Landscapes in the archives

Sometime last year I harvested data and images from a number of series in the National Archives that Kate had identified as relating to the administration of the White Australia Policy.

You can see the code and some summary data on GitHub.

I also created a simple interface that was intended to make it easy for Kate to visually scan the contents of the digitised files.

Birth certificate

Kate wanted to try and find birth certificates, which have quite a distinctive shape – they’re long and narrow. RecordSearch’s digitised file viewer has a ‘view multiple pages’ option that displays a grid of thumbnails, but they’ve all been cropped to squares, so the shape is lost. I simply displayed all the pages for a file in a grid of thumbnails that maintained their original proportions.

That made it easier to spot the birth certificates as you browsed through files, but I also realised that I could simply query the database to return images whose height was less than their width – images with a landscape orientation.
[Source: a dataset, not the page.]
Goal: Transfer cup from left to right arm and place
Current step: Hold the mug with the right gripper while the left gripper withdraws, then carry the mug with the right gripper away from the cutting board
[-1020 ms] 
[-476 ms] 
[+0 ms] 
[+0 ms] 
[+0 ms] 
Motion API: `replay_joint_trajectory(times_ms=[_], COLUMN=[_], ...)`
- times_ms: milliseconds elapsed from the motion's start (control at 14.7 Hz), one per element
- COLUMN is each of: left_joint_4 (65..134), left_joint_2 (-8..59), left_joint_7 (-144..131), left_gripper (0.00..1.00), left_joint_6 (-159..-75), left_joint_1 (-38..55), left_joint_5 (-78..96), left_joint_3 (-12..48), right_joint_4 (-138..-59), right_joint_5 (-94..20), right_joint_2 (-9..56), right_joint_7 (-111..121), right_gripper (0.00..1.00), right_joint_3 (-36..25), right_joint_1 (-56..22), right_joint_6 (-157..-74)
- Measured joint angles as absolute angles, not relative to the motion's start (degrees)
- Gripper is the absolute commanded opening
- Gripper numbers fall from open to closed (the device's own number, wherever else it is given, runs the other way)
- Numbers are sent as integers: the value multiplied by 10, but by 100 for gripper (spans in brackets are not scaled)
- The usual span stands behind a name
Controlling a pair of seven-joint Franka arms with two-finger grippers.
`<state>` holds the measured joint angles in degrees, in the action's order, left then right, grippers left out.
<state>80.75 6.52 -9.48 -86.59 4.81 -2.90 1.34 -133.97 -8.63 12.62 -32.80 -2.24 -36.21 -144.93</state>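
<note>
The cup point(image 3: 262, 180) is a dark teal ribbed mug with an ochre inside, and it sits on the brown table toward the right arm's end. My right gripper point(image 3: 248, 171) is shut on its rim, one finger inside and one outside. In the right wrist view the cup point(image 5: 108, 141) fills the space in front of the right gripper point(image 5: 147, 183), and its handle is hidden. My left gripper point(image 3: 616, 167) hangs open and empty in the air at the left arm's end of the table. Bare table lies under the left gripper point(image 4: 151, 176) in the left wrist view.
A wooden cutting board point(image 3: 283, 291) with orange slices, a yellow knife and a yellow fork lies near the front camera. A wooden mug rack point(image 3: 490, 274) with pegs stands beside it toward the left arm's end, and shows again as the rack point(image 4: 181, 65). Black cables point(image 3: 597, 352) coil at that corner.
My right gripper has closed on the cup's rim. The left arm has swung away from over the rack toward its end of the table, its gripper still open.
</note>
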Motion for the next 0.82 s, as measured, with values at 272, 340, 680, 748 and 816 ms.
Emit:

It took me a while to get around to it, but I’ve just created a special view which displays all landscape images ordered by the width/height ratio – the longest and narrowest come first.
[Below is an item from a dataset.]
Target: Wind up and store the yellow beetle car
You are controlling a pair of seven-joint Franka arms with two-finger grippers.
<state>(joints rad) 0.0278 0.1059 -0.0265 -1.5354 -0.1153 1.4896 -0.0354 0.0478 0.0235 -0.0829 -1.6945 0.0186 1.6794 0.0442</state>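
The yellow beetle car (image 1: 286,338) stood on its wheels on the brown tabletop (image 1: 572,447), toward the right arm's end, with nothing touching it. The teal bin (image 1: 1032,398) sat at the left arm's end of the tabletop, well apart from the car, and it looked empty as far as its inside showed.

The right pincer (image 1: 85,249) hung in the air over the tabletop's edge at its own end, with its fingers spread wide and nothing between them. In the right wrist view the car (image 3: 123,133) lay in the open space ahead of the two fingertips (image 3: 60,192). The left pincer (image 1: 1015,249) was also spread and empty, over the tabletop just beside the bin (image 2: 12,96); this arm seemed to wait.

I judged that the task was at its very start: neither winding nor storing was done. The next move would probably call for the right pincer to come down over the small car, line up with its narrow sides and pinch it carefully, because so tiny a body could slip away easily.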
The query took a bit of fiddling with MongoDB’s aggregation framework, but in the end it was pretty easy.

{'$project': {
    'identifier': 1,
    'page': 1,
    'series': 1,
    'control_symbol': 1,
    'image_path': 1,
    'ratio': {'$divide': ['$height', '$width']}}},
{'$match': {
    'series': {'$exists': True},
    'ratio': {'$lt': 1}}},
{'$sort': {'ratio': 1}}

The key thing is obviously calculating the ratio of height to width. This is then used in the ‘$match’ statement to find all images with a height to width ratio of less than one.

Landscape view

The new view is effective in finding birth certificates – there’s about 30 of them visible in the first page of results. But it’s also just an interesting perspective on the records as a whole. Kate and I have made a couple of other discoveries – simply because you’re seeing the records differently. Make you wonder what other perspectives might be interesting or useful.

While I was fiddling with the digitised files browser I also added some extra functionality, cleaned up the design, and fixed some bugs. I’ll document all that shortly.